» **Try it**: Exactly reproduce the lines of the listing below from the one containing "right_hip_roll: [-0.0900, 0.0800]" through the one containing "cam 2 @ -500". Skip the images.

» **Supplied information**:
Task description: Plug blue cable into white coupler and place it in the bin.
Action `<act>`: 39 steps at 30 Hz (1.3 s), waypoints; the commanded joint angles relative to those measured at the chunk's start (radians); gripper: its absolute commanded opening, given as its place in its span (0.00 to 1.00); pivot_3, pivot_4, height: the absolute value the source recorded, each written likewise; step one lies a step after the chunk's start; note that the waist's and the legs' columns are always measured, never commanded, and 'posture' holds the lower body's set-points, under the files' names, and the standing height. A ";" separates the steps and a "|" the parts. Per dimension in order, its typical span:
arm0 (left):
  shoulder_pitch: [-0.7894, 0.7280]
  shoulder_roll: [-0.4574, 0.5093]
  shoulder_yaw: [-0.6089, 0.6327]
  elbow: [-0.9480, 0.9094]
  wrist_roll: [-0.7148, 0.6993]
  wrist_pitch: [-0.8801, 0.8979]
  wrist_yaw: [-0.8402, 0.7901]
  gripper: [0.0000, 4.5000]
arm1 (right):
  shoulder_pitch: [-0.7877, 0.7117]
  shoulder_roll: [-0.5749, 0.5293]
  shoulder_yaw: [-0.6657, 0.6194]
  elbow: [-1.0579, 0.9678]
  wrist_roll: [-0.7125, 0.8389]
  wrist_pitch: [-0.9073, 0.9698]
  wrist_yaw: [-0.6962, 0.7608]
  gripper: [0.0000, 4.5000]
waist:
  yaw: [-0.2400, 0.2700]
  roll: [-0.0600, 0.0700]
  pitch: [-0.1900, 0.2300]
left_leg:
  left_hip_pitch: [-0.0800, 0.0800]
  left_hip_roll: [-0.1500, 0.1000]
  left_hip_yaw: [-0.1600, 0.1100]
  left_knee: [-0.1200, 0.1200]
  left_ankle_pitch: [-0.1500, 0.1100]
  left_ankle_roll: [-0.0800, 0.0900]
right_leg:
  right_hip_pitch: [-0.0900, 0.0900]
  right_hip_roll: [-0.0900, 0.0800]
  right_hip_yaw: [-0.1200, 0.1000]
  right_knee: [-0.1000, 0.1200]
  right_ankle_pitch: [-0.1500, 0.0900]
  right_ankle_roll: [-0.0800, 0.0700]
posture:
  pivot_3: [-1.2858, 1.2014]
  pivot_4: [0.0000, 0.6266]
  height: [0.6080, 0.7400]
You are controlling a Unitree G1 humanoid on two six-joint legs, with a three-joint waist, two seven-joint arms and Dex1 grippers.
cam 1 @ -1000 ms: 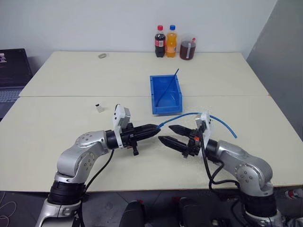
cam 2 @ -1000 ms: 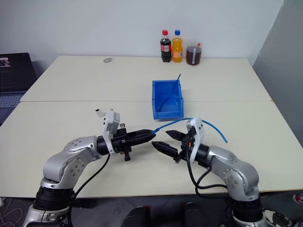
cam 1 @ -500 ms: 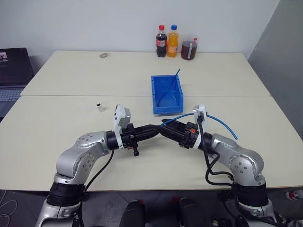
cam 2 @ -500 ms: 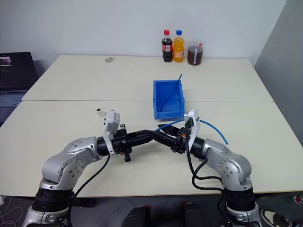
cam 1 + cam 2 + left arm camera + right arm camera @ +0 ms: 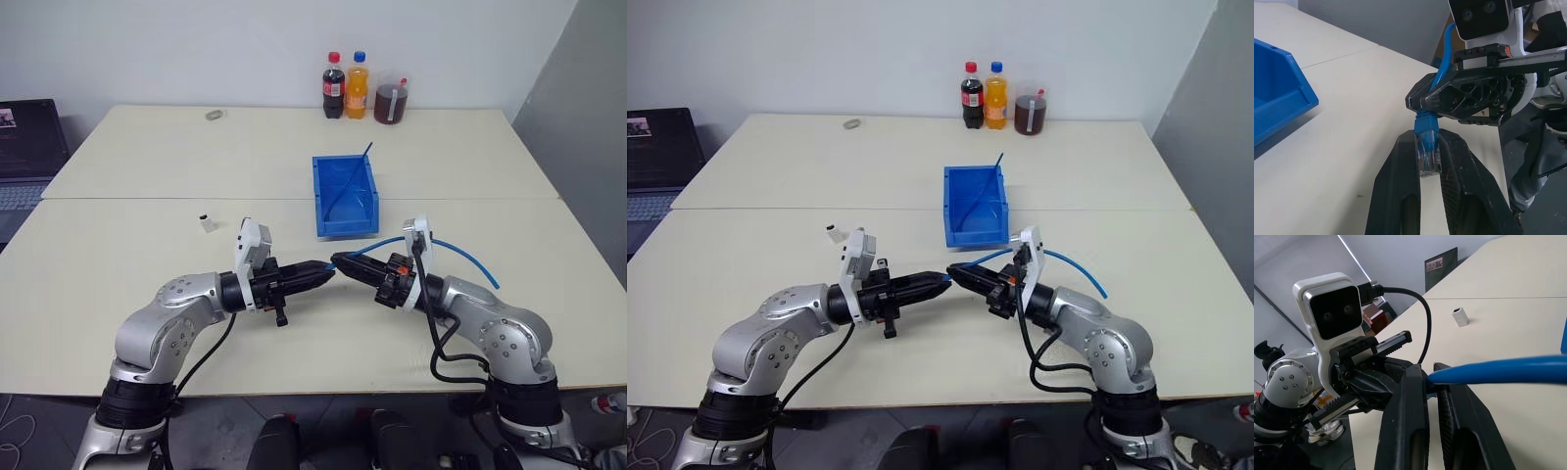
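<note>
Left wrist view: left gripper [image 5: 1428, 161] pinches the blue cable [image 5: 1443, 58] by its plug.
Right gripper [image 5: 341, 262]: clamped on the cord just behind the plug (likely a hand-over for re-gripping).
White coupler [image 5: 206, 222]: lying on the table, apart.
Bin [image 5: 344, 229]: beyond both grippers.

Both head views look forward and down across the counter [image 5: 147, 176] from above, sharing the bin [image 5: 344, 196] and both arms. Each wrist view looks close along its own fingers, facing the other arm's end effector.
</note>
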 commanded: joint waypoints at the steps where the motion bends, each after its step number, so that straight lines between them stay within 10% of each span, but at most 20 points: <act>1: -0.006 0.008 0.009 -0.009 0.021 -0.053 -0.006 0.05 | -0.005 -0.003 0.034 -0.035 0.026 -0.003 0.029 0.00 | 0.000 0.000 0.000 | 0.000 0.000 0.000 0.000 0.000 0.000 | 0.000 0.000 0.000 0.000 0.000 0.000 | 0.52 0.24 1.00; 21: 0.304 0.113 0.122 -0.005 0.220 -0.207 0.133 0.99 | -0.003 -0.037 0.025 0.002 -0.029 -0.087 0.029 0.00 | -0.010 0.000 0.000 | 0.000 0.001 0.001 -0.001 0.000 0.000 | -0.001 0.000 0.001 -0.002 0.000 -0.001 | 0.52 0.24 1.00; 27: 0.155 -0.059 0.165 0.137 0.436 -0.230 0.588 0.99 | -0.022 -0.047 0.028 0.027 -0.034 -0.100 0.039 0.00 | 0.014 -0.002 0.000 | 0.000 0.000 0.000 0.000 0.000 0.000 | 0.000 -0.001 0.000 -0.001 0.001 0.001 | 0.52 0.24 1.00; 39: -0.188 -0.191 0.241 0.427 0.513 -0.066 0.949 0.99 | -0.046 -0.046 0.033 0.048 -0.048 -0.119 0.043 0.00 | 0.008 -0.005 -0.001 | -0.002 0.000 0.000 0.000 0.000 0.000 | 0.000 0.000 0.000 -0.003 0.004 -0.003 | 0.52 0.24 1.00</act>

» **Answer to the problem**:
  right_hip_roll: [-0.0900, 0.0800]
  right_hip_yaw: [-0.1200, 0.1000]
  right_knee: [-0.1000, 0.1200]
  right_ankle_pitch: [-0.1500, 0.0900]
  right_ankle_roll: [-0.0800, 0.0700]
posture:
  pivot_3: [-1.2858, 1.2014]
  pivot_4: [0.0000, 0.6266]
  height: [0.6080, 0.7400]
You are controlling a Unitree G1 humanoid on two six-joint legs, with a three-joint waist, two seven-joint arms and Dex1 grippers.
cam 1 @ -1000 ms: 
cam 2 @ -1000 ms: 
cam 1 @ -500 ms: 
cam 2 @ -500 ms: 

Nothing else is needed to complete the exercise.